Re: ergative? I don't know...
From: | Mathias M. Lassailly <lassailly@...> |
Date: | Saturday, October 24, 1998, 8:07 |
On Sat, 24 Oct 1998, Nik Taylor wrote:
>
> > Yeah, this definitely looks like an active system. Here's a question,
> > for "he fell", if he didn't fall on purpose, but he could have prevented
> > it (i.e., it was due to his own carelessness), would it still be
> > patient, or would it be agent?
>
> If he fell on accident, whther he caught himself or not, its
> aways in the experiencer case.
>
> Clinton
>
'experience' is the state were you are at a certain stage of a process. It's like you step
outside time. You don't refer to the different stages of process in time
(aspective vision), but to the state in comparison to other states (unaspective
vision). People in active systems find it difficult to stop referring to
process in a phrase. So they go way round and think : what does embody a state
outside time ? A 'noun'. So they use the noun as an adjective (as Latins did :
'bonus' = 'the good one' > 'good' as an adjective) or as part of a compound
locution with a verb of state : 'to be good'.

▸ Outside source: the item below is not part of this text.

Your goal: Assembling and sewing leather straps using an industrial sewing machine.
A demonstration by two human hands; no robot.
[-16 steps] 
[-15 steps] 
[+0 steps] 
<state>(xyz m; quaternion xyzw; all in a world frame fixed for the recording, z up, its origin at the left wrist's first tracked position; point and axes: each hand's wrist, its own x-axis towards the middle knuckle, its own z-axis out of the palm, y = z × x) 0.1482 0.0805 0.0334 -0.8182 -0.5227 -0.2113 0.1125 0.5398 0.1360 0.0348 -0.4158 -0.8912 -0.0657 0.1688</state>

The 'dative-experiencer' case discussed a few posts earlier is a way to make one
agent refer to state ('experience') while the predicate still refers to
process. But it's very difficult for people speaking nom/acc or split ergative
systems to figure that out.
Pure ergative and age/pat systems have no trouble referring to 'experience' because
absolutive case precisely originately refers to states like 'to-be-cut', and so
do either agent or patient depending on the predicate they refer to.